諸侯たちは己の焚き火へ、己の憂慮へと流れていく。火鉢が音を立てる。軍靴が石を擦る。ニコラスは天幕の開口部へと向き直り、すでに進路を、時刻を、距離に対する水の重さを計算していた。
「ニコラス卿」
彼は足を止めた。
剣を研いでいた諸侯は、まだ木箱の上に座り、刀身を膝に置いたままだった。彼はわずかに頭を傾けた――対等の者の所作であり、服従ではない。
「アイゼンヴァイルのフレデリック」
「ヴェスタゴランドのニコラス」
ニコラスは同じ節度で返した。
フレデリックの目は敵意ではなく、思案の色を帯びている。疲れてはいるが、明晰だった。

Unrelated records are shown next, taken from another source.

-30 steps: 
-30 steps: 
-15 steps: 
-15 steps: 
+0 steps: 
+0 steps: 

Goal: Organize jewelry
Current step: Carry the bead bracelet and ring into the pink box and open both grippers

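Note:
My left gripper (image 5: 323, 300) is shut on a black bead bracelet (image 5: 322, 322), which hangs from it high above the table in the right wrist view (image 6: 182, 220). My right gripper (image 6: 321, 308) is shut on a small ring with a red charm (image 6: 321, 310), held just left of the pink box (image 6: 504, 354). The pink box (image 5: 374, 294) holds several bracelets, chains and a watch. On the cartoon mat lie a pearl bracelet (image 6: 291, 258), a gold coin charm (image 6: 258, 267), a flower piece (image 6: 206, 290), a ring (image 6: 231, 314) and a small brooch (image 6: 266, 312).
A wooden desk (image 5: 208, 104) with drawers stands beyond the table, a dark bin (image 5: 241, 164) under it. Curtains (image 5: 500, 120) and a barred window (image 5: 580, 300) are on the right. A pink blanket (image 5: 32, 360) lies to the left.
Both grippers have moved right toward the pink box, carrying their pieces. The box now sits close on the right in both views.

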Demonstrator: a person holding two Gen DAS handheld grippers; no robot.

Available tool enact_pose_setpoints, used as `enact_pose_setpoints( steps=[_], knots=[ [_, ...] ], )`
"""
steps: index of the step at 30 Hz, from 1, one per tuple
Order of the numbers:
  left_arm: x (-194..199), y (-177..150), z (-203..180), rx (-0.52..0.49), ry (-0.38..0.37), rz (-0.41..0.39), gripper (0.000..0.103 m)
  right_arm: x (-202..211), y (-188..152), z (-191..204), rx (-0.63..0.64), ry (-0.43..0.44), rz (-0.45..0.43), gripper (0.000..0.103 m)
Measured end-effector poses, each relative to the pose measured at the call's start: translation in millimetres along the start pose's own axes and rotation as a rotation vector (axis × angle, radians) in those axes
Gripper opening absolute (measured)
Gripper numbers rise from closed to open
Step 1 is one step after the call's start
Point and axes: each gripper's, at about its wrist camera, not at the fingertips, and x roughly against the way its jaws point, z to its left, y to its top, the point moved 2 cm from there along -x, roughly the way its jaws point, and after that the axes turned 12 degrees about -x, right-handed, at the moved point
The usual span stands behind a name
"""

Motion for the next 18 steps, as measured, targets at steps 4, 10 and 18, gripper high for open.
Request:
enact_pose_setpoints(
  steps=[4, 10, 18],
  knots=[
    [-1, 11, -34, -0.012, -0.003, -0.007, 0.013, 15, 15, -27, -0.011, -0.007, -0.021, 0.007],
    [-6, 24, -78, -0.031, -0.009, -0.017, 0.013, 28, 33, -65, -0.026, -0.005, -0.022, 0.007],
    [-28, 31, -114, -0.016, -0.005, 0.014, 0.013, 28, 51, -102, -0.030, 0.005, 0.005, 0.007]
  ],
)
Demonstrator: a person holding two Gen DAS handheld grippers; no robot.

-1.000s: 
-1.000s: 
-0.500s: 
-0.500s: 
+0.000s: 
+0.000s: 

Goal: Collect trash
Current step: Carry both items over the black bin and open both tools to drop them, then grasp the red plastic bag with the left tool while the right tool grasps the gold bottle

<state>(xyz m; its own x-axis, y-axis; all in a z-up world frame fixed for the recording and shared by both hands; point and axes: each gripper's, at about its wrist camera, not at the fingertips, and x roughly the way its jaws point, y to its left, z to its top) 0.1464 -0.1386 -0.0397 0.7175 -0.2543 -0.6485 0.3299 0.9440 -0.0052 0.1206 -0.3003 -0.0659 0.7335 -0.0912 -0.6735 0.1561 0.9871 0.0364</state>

「あなたはシドラ公爵領の港を経由して到着したのですね?」
「その通りです」
「ならば、彼らが戦利品として取引する獣を見たでしょう」
フレデリックの砥石が再びゆっくりとした律動を刻む。
「砂虎。砂漠の鹿」
ニコラスはかすかに頷いた。
「切り落とされた首でさえ、見事なものでした」
フレデリックの口元がわずかに曲がった――笑みとは言えないが。
「いわゆる盗賊の数名は、馬に乗っていない」
ニコラスの注意が研ぎ澄まされる。
「地元の者が砂蜥蜴と呼ぶものに乗っている。竜に近く、蜥蜴よりも。二足歩行。長い前脚」
砥石が止まる。
「山羊のように岩を登り、馬が振り向けるよりも遠くへ跳躍する」
ニコラスは何も言わなかった。
「速く走る。熱の中でも容易に疲れない。崖の壁面に張り付く」
フレデリックの目が上がり、彼と視線を合わせた。
「危険な乗騎だ」
天幕は彼らの周りで空になっていた。火鉢の光だけが残る。
「価値がある」
フレデリックは穏やかに付け加えた。
「もし生け捕りにする機会があれば……高く買おう」
ニコラスの視線はしばし彼を捉えた――申し出を、その背後にある計算を読み取りながら。
「心に留めておきます」
フレデリックは一度だけ頷き、刃へと戻った。会話は始まった時と同じように、きれいに終わった。
ニコラスは砂漠の空気の中へと足を踏み出した。
太陽は傾き始め、砂丘を琥珀色と錆色に染めている。彼の騎兵たちは今頃落ち着いているだろう――エクリアが攻城技師の効率で配置を整え、オラフがすでに出口と水源を地図に記している。
中立的な「盗賊」という言葉の背後で、何か別のものが動いている。
そして明日、彼はそれを目にするのだ。